Still, it's useful to shine a critical light on all such forms of propaganda and its 'higher guidance'. From evangelical presenters to establishment journalists an instruction to dutiful, complicit silence is being followed 'from above'. That's no small revelation.      

2 comments:

John M said...

Thank you John, a cogent, humane and, in the circumstances, very reasonable dissection of a pro-Israel group and the way the arguments are always framed - being anti-Israel is the same as being anti-Jewish or anti-Semitic. It would be as if being anti-Amercan because of their wars was the same as being anti-Christian or anti-Americans in general. All countries have leaderships capable of doing horrible things which significant numbers of their citizens might oppose. The sheer horror of what is happening the the Palestinian people, particularly in Ghaza, would certainly excuse some biting rhetoric which you've managed to avoid, it's a very compassionate article.

John Hilley said...

Thank you kindly, John M. Your points on these false equations and what states do in opposition to their citizens' views and interests are well stated.

One thing that constantly intrigues me is how such advocates for Israel can be so wilfully blind to the occupation, killing and persecution of Palestinians. Even in seeking to make the case for Israel's continued existence, what kind of mindset could fail to see and renounce the horrors being perpetrated by 'their state'?
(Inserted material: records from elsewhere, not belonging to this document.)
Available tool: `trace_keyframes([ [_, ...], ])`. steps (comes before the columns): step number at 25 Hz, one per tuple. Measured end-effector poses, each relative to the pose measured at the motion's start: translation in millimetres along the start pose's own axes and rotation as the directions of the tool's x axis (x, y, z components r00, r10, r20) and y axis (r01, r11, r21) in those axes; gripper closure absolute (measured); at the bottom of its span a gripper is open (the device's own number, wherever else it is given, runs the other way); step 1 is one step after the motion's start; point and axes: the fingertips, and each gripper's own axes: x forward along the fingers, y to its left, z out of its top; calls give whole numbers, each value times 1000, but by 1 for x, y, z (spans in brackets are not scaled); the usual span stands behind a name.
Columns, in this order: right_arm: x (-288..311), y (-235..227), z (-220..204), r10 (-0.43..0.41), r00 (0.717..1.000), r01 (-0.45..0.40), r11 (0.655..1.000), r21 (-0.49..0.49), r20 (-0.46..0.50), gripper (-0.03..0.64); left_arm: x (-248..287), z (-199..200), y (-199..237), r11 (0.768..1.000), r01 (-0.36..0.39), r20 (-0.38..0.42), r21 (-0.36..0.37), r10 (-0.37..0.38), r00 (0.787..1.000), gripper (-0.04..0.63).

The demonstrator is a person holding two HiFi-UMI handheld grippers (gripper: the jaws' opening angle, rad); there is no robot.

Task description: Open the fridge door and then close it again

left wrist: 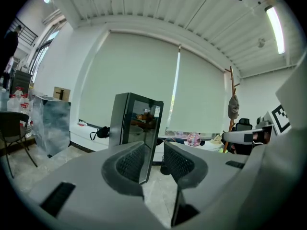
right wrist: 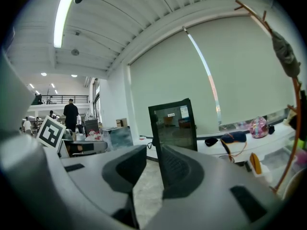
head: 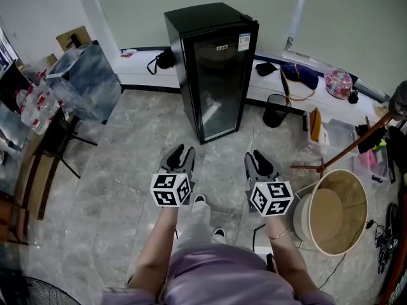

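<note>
A tall black fridge [head: 213,68] with a dark glass door stands on the tiled floor against the far ledge, its door closed. It also shows in the left gripper view as the fridge [left wrist: 136,123] and in the right gripper view as the fridge [right wrist: 175,123], well ahead of both jaws. My left gripper [head: 178,157] and right gripper [head: 259,164] are held side by side in front of me, a good way short of the fridge. In their own views the left gripper [left wrist: 154,150] and the right gripper [right wrist: 153,155] each show a gap between the pads with nothing in it.
A round wooden tub [head: 337,211] stands at my right, beside a wooden coat rack [head: 343,151]. A black waste bin [head: 275,110] sits right of the fridge. A plastic-wrapped box [head: 86,78] and a chair [head: 60,138] are at the left. Bags lie on the low white ledge [head: 254,88].
</note>
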Motion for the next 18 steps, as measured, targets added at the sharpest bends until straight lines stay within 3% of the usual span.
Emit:
trace_keyframes([
  [18,193,-32,50,-81,997,81,997,-3,6,515,177,59,129,999,45,9,-1,-45,999,485],
])
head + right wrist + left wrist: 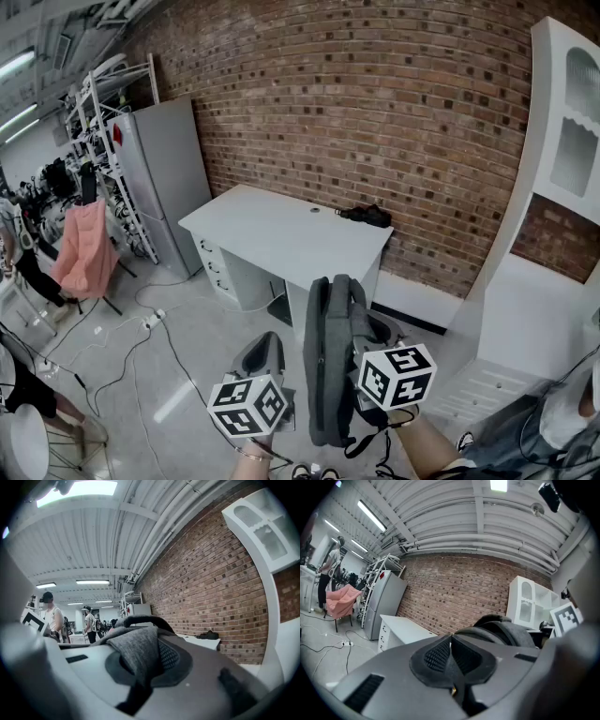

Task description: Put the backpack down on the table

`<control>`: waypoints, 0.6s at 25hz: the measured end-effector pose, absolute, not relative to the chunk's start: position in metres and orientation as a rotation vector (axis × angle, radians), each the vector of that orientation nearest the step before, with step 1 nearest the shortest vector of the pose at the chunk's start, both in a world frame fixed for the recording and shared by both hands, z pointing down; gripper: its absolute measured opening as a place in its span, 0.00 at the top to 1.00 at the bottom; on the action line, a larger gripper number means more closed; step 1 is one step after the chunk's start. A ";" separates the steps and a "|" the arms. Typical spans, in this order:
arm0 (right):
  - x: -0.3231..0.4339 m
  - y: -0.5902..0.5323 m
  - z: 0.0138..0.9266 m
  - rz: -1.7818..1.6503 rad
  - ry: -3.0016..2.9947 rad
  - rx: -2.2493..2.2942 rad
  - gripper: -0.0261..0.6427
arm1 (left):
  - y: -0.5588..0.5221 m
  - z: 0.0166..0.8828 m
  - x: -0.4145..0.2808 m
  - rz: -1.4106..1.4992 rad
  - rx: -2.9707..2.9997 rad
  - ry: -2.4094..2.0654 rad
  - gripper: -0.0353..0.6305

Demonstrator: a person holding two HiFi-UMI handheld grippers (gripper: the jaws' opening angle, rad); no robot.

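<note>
A grey backpack (330, 361) hangs upright in the air in front of me, short of the white table (272, 230). My right gripper (373, 343) is at its right side, and in the right gripper view the right gripper (140, 660) is shut on a fold of the backpack's grey fabric (136, 648), with the carry handle (140, 619) arching above. My left gripper (267, 349) hangs just left of the bag. Its pads (440, 656) are shut together with nothing between them. The backpack (506, 632) shows to the right of that gripper.
A small black object (367, 216) lies at the table's far right corner by the brick wall. A grey cabinet (169, 178) stands left of the table, a white cupboard (553, 244) to the right. Cables (141, 337) run across the floor. People stand far left.
</note>
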State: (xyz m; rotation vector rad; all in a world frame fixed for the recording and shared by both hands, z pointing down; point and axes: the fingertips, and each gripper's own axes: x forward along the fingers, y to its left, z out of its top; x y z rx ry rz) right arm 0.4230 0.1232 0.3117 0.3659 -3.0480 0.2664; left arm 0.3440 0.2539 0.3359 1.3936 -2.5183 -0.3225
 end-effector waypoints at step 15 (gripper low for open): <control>0.391 0.112 0.309 0.228 -3.038 0.267 0.90 | 0.258 0.346 0.312 -0.327 1.271 -2.567 0.92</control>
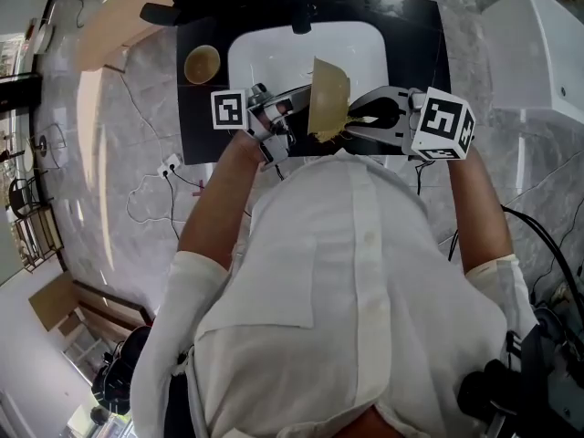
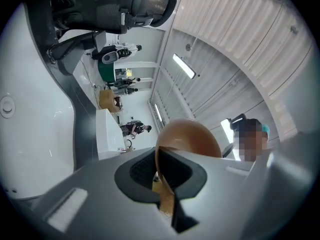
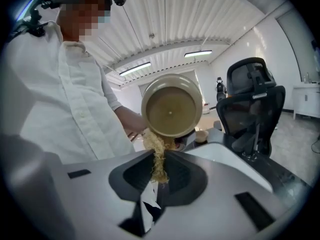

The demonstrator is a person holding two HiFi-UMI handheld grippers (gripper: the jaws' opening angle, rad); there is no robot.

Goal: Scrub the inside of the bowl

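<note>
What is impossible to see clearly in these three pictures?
- Inside of the tan round bowl: left gripper view shows only its outer wall.
- Contact of the straw-coloured fibrous scrubber with the bowl: head view, bowl stands edge-on.
- Near rim of the white sink: head view, hidden by the left gripper and right gripper.

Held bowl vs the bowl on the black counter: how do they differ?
Pose: the held bowl is tipped on edge, its opening facing the right gripper and its scrubber; the counter bowl sits upright.
Place: the held bowl is over the white sink; the counter bowl stands on the black counter beside it.
Contact: the left gripper clamps the held bowl's rim; nothing touches the counter bowl.
Shared: both round, tan.
</note>
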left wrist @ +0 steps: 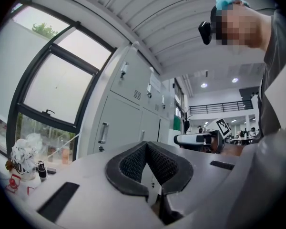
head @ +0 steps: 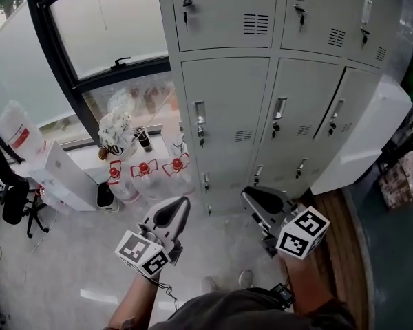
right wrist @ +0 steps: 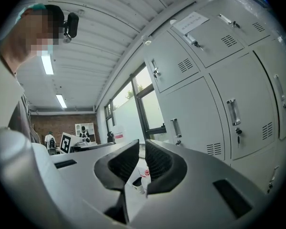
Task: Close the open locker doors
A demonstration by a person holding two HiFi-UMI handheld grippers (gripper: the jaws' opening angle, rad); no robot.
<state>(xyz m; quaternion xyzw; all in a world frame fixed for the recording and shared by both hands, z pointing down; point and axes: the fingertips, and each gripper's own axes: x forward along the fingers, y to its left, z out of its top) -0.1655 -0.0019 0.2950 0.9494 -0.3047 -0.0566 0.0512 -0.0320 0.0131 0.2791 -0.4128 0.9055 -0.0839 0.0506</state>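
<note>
A grey bank of lockers stands in front of me, and every door that shows lies flush with its frame. My left gripper hangs at knee height before the left column, its jaws together and nothing between them. My right gripper is level with it before the middle column, jaws nearly touching and empty. The left gripper view has its own closed tips in front of the lockers. In the right gripper view the tips stand a sliver apart beside the locker doors.
Several red-capped water bottles stand on the floor left of the lockers, under a black-framed window. A white cabinet leans at the lockers' right end. An office chair and a white box sit at the left.
</note>
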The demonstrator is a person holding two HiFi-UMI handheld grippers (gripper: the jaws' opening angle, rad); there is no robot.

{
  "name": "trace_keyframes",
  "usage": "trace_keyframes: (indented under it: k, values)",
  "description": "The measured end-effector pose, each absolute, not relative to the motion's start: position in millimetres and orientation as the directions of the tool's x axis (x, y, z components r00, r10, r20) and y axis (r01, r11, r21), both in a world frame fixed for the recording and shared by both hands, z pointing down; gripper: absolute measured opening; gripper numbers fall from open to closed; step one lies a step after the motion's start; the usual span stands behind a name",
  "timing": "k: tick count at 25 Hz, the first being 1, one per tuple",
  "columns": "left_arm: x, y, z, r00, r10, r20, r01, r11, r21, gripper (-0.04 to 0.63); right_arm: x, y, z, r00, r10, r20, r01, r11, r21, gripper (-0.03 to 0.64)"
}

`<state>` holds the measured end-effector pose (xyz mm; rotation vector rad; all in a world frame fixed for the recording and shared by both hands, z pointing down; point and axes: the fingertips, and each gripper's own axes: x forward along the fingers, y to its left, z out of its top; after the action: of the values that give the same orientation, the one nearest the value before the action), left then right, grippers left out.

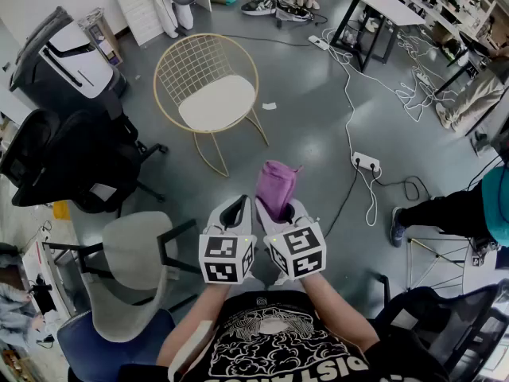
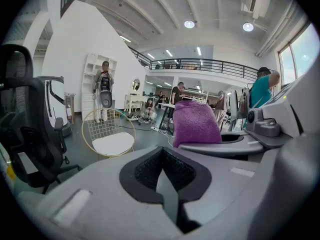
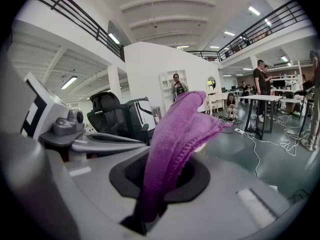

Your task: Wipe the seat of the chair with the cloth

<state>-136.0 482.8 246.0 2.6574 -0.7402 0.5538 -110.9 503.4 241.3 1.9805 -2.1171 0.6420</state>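
Observation:
The gold wire chair (image 1: 205,70) with a white seat cushion (image 1: 216,102) stands on the grey floor ahead of me, and shows small in the left gripper view as the chair (image 2: 108,133). My right gripper (image 1: 278,210) is shut on a purple cloth (image 1: 276,188) that sticks up from its jaws; the cloth (image 3: 172,144) fills the middle of the right gripper view. Beside it, my left gripper (image 1: 235,212) is shut with nothing in it, and the cloth (image 2: 195,122) shows to its right. Both grippers hang in the air well short of the chair.
Black office chairs (image 1: 75,161) stand at the left, and a grey and blue chair (image 1: 127,285) is near my left elbow. A white power strip (image 1: 365,162) and cables (image 1: 354,78) lie on the floor at the right. A person's leg (image 1: 433,212) is at the right edge.

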Motion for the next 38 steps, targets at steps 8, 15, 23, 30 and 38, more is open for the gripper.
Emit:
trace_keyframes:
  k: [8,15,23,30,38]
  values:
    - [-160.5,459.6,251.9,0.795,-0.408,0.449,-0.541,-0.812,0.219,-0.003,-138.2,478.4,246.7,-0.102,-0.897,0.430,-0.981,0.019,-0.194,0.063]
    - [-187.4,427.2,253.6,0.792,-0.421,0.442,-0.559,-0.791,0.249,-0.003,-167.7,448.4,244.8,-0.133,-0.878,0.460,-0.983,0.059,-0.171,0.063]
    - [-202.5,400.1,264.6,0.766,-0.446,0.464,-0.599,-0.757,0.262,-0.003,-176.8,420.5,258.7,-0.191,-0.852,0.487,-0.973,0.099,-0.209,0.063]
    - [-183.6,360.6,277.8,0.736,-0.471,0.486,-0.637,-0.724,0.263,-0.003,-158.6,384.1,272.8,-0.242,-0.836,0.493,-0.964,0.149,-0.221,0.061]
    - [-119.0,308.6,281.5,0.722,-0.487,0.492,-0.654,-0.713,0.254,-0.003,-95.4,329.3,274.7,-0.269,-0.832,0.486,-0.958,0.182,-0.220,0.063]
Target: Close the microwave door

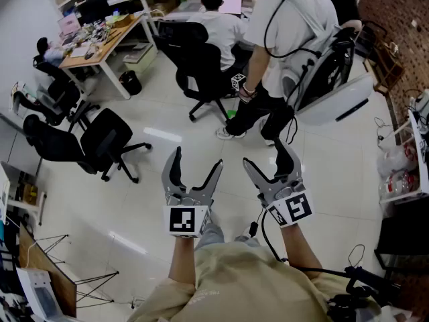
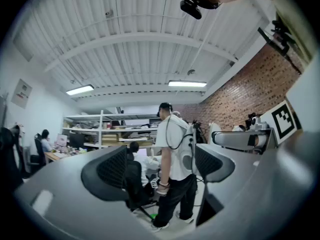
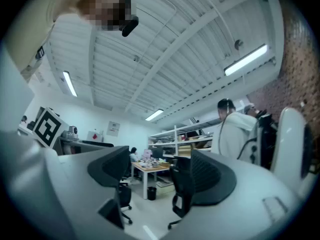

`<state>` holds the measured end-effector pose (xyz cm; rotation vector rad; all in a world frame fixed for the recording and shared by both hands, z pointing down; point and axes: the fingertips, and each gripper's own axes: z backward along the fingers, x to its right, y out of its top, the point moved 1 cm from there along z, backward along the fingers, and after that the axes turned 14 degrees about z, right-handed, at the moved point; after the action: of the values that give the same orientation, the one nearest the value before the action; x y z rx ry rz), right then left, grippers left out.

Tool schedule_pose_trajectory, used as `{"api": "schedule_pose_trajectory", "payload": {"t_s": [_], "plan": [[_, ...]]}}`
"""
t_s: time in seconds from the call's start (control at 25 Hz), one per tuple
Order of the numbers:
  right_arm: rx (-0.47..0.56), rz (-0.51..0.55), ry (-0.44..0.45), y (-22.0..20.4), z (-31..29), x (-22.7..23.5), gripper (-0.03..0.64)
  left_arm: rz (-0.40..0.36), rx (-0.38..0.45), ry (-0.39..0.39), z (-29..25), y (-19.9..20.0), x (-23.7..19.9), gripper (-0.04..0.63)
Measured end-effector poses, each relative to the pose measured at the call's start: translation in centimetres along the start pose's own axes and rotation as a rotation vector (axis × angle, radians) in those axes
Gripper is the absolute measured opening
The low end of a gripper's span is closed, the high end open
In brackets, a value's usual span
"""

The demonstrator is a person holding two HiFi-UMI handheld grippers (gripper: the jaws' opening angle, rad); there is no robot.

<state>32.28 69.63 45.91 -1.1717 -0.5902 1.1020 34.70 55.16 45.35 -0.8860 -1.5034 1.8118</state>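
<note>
Left gripper point(image 1: 196, 159) stands released, jaws well apart with nothing between them — only open room shows through the gap in its own view. Right gripper point(image 1: 266, 154) sits just beside it, jaws also apart though narrower, and equally empty. Both are held out in front of the wearer's chest, side by side, pointing across the white floor point(image 1: 167, 106) and tipped a little upward. Beyond them I see a standing person point(image 1: 288, 39) in a white shirt, a seated person point(image 1: 216, 12) further back, black office chairs point(image 1: 100, 139), and a cluttered desk point(image 1: 100, 42) off to the left. The microwave — the one thing this job turns on — is in none of the three views, so I cannot say which way its door lies from either gripper, how its hinge runs, how far it hangs open, or what it looks like. With the grippers level with each other, neither hand has a lead yet. My judgement is that the first move is a turn of the body to bring the microwave into sight before choosing a hand.
</note>
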Motion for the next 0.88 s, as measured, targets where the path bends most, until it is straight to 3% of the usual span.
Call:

That suggests multiple reflections on propaganda and the deep socialisation of those who support such oppression. This, it seems, ranges from a kind of merciless approval of militaristic control and punishment to a more liberal calculus of mitigation - that which rationalises the preservation of one's own continued 'wellbeing' against the 'necessary' persecution of others.

This, of course, can be widely observed, as in public support for Western aggressions. It's all part of the same psychology of power that can persuade people to support the invasion, inflicting of pain and elimination of 'threatening others'.

In the case of Israel, that rationalisation manifests itself as a kind of national psychosis on 'defence', helping to mask the wickedly offensive actions of the Israel 'Defence' Forces, while giving vent to a zealous triumphalism over that which has failed to break 'our higher Zionist resolve'.

This defiance and 'superiority' is openly displayed by settler types, but it reaches much deeper into 'moderate' Israeli society - without which no such colonialist occupation, war economy and apartheid state could be maintained.

The ways in which Christian Zionism zealously wraps itself around all this tells us, in turn, much about the support network Israel continuously relies on.

Again, this brings one's thoughts back to the absence of real, proactive compassion, and the seemingly evangelical disregard such Israel-supporting groups have for suffering others. It's not to claim that pro-Palestinian or any other civil rights advocates have some monopoly of moral virtue - we're all human beings shaped by a complex myriad of humanitarian impulses, political socialisation and self/ego-rooted motivations. Rather, it's to ask, in a spirit of rational enquiry, just what kind of deep moral abrogation and lifetime indoctrination informs the language and positions peddled by power-supporting organisations like Friends of Israel.